Adam adalah anak laki-laki terakhir dari sembilan bersaudara. Sejak kecil, ia tumbuh di bawah bayang-bayang kakak-kakaknya yang satu per satu lebih dulu melangkah pergi menikah, merantau, menata hidup mereka sendiri. Ia tertinggal di rumah yang semakin sepi, menemani orang tua yang kian menua, dan dunia yang tak pernah berhenti menuntutnya kuat.
Ketika ayah jatuh sakit, Adam masih terlalu muda untuk memahami arti kehilangan. Namun hidup memaksanya belajar cepat. Ia bekerja apa saja yang bisa ia kerjakan, bukan untuk mengejar mimpi besar, melainkan agar dapur tetap berasap dan obat ayah tak terputus. Di balik senyumnya, ada lelah yang tak pernah sempat diceritakan.
Waktu berjalan seperti air yang tak bisa digenggam. Kakak-kakaknya telah berkeluarga, sementara Adam tetap sendiri. Ia bukan tak ingin menikah, hanya merasa hidup belum memberi izin. Setiap kali pertanyaan itu datang, ia menunduk, menyimpan jawaban dalam doa yang panjang.
Kini Adam masih lajang. Di usianya yang tak lagi muda, ia berdiri sendirian menatap masa depan yang samar. Dunia sering terasa kejam memberi beban tanpa janji, harapan tanpa kepastian. Namun Adam tetap melangkah, meski langkahnya kecil dan tertatih. Ia percaya, hidup bukan tentang siapa yang lebih dulu sampai, tetapi siapa yang tak berhenti berjalan.
Di malam hari, saat bintang tampak pucat di langit, Adam sering berbicara pada dirinya sendiri.
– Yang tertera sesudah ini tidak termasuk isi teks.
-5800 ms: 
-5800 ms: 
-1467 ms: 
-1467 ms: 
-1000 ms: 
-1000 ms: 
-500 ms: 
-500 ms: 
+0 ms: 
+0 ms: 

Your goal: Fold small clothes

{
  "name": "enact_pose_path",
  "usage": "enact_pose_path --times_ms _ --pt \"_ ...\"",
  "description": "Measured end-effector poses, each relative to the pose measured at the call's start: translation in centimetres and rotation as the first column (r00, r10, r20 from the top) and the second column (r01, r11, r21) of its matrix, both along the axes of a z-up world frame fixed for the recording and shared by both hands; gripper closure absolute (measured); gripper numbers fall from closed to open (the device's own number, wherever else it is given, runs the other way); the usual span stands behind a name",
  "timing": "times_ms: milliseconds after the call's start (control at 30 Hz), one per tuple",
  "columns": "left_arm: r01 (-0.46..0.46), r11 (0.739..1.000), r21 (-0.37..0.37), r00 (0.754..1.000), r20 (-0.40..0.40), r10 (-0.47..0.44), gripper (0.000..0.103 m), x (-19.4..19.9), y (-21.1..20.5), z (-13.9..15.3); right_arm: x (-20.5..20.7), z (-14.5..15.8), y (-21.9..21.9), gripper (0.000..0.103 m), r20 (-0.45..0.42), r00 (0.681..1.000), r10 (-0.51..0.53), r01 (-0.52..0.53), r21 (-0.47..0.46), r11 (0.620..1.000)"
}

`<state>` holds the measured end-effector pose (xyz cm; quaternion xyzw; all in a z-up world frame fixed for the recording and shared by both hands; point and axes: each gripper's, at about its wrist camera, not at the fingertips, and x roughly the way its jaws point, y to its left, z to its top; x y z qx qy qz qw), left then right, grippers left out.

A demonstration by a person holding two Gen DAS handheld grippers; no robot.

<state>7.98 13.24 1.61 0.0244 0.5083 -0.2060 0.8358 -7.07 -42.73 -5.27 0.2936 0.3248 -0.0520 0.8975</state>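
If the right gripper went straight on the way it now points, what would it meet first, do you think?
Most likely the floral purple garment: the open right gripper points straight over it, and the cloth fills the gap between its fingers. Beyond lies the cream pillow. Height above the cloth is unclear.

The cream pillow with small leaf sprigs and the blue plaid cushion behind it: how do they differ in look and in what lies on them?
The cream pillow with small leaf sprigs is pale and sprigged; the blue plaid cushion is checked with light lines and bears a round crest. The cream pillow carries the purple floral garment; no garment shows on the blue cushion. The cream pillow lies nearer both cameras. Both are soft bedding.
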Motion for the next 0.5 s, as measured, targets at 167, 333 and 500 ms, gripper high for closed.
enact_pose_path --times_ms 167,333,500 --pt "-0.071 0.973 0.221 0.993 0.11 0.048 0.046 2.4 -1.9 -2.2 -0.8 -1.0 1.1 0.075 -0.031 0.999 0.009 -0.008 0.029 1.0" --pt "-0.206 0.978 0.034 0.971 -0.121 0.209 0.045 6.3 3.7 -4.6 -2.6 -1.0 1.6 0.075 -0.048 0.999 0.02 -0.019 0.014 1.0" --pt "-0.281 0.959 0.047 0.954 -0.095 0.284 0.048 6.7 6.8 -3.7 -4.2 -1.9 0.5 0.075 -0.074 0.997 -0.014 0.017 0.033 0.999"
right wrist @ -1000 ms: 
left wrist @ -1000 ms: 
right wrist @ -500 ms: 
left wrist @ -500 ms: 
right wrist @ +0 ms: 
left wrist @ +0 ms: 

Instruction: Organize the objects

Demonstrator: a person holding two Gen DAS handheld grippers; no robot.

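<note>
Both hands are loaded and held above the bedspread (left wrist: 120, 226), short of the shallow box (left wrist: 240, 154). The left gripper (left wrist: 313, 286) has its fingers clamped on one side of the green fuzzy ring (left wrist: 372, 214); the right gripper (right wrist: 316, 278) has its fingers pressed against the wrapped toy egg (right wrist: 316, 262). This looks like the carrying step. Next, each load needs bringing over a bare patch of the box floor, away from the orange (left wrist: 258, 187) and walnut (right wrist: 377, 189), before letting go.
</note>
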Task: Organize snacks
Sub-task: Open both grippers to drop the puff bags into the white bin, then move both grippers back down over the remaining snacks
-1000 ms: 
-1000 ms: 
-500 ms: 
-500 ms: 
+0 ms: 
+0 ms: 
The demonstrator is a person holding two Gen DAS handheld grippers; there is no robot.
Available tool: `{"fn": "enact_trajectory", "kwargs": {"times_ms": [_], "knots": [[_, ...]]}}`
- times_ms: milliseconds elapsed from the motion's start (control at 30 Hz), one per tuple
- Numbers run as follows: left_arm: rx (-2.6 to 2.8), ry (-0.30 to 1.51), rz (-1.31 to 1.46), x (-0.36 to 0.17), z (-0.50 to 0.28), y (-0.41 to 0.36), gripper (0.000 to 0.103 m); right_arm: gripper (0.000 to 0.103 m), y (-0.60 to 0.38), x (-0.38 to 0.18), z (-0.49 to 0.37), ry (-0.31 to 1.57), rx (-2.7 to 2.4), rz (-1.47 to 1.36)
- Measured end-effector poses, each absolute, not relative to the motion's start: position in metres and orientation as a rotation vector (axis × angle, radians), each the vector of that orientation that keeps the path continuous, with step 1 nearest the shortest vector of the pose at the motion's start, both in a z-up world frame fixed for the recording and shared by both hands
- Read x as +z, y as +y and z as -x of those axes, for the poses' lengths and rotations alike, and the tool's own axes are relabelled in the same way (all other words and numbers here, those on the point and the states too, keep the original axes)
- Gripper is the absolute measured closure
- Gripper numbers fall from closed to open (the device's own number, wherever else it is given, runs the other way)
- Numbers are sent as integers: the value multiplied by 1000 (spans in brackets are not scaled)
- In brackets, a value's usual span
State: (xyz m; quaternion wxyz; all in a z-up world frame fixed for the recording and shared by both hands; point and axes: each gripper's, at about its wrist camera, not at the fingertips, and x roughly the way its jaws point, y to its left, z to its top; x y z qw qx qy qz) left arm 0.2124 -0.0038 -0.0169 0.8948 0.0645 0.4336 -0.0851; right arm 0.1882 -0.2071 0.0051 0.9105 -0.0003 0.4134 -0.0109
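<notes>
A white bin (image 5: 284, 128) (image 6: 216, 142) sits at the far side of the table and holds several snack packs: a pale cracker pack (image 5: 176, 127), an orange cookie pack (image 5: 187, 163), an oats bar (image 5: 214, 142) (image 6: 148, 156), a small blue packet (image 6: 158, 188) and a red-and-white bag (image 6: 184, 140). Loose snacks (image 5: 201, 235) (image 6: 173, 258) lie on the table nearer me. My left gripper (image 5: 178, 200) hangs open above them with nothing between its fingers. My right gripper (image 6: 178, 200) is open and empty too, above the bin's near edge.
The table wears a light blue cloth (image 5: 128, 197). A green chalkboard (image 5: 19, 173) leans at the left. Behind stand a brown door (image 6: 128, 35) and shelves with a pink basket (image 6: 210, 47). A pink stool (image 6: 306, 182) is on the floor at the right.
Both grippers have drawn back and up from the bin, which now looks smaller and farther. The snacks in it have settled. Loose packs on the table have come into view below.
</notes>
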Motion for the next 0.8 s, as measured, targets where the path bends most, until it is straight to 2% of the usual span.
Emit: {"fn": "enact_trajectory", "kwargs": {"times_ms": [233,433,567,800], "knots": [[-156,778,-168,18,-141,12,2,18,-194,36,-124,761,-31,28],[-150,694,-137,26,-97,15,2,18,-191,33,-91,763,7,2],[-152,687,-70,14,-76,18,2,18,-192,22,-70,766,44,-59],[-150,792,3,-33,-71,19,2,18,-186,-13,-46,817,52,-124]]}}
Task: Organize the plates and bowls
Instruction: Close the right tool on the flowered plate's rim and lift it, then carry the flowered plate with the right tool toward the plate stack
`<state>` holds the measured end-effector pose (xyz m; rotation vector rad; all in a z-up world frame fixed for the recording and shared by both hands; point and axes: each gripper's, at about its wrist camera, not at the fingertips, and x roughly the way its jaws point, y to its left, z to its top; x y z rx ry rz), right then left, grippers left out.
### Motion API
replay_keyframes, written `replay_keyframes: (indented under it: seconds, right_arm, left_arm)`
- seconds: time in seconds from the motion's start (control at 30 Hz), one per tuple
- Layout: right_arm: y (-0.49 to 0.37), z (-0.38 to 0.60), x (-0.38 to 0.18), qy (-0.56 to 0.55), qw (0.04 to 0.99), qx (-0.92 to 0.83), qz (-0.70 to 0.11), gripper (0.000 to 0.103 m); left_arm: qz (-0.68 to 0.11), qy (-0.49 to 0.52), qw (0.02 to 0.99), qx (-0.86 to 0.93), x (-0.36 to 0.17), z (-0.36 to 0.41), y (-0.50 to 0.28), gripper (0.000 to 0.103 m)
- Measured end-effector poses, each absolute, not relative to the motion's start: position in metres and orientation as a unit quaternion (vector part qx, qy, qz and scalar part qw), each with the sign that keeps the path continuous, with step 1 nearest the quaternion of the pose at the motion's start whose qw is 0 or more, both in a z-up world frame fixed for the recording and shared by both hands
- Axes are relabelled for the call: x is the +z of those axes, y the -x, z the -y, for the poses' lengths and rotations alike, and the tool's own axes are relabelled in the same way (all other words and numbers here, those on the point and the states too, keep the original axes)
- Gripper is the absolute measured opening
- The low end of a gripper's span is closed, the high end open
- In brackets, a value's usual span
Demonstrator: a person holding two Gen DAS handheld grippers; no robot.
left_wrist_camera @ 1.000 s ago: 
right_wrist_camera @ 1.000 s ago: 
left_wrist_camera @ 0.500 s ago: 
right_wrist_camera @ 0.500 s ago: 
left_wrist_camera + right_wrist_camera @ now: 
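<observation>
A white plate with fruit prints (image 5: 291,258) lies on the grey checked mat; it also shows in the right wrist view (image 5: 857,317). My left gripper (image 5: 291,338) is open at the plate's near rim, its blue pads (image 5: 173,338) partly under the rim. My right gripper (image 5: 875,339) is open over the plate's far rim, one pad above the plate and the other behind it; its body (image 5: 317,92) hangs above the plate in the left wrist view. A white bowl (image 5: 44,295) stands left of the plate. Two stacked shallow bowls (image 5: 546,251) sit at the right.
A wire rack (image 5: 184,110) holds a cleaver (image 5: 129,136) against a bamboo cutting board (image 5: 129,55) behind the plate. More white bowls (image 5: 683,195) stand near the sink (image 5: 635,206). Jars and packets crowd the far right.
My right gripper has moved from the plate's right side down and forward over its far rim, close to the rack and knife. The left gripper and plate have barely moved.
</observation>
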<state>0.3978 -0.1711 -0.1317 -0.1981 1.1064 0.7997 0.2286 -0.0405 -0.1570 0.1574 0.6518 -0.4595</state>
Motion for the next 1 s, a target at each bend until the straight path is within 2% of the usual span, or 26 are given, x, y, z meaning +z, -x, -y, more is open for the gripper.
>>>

Ia tahu, dunia ini hanya persinggahan. Luka, lelah, dan air mata adalah bagian dari perjalanan. Dan meski hidupnya belum utuh menurut ukuran dunia, Adam yakin: setiap perjuangan yang dijalani dengan ikhlas tak akan pernah sia-sia.
Adam mungkin belum menemukan bahagianya. Tapi ia sedang menjemputnya perlahan, dengan sabar, dan dengan keyakinan bahwa Tuhan tidak pernah lalai mencatat perjuangan hamba-Nya.
Catatan: Cerita dan tokoh dalam cerpen ini sepenuhnya merupakan karya fiksi belaka. Apabila terdapat kesamaan nama, tempat, maupun peristiwa dengan kehidupan nyata, hal tersebut semata-mata kebetulan dan tidak disengaja.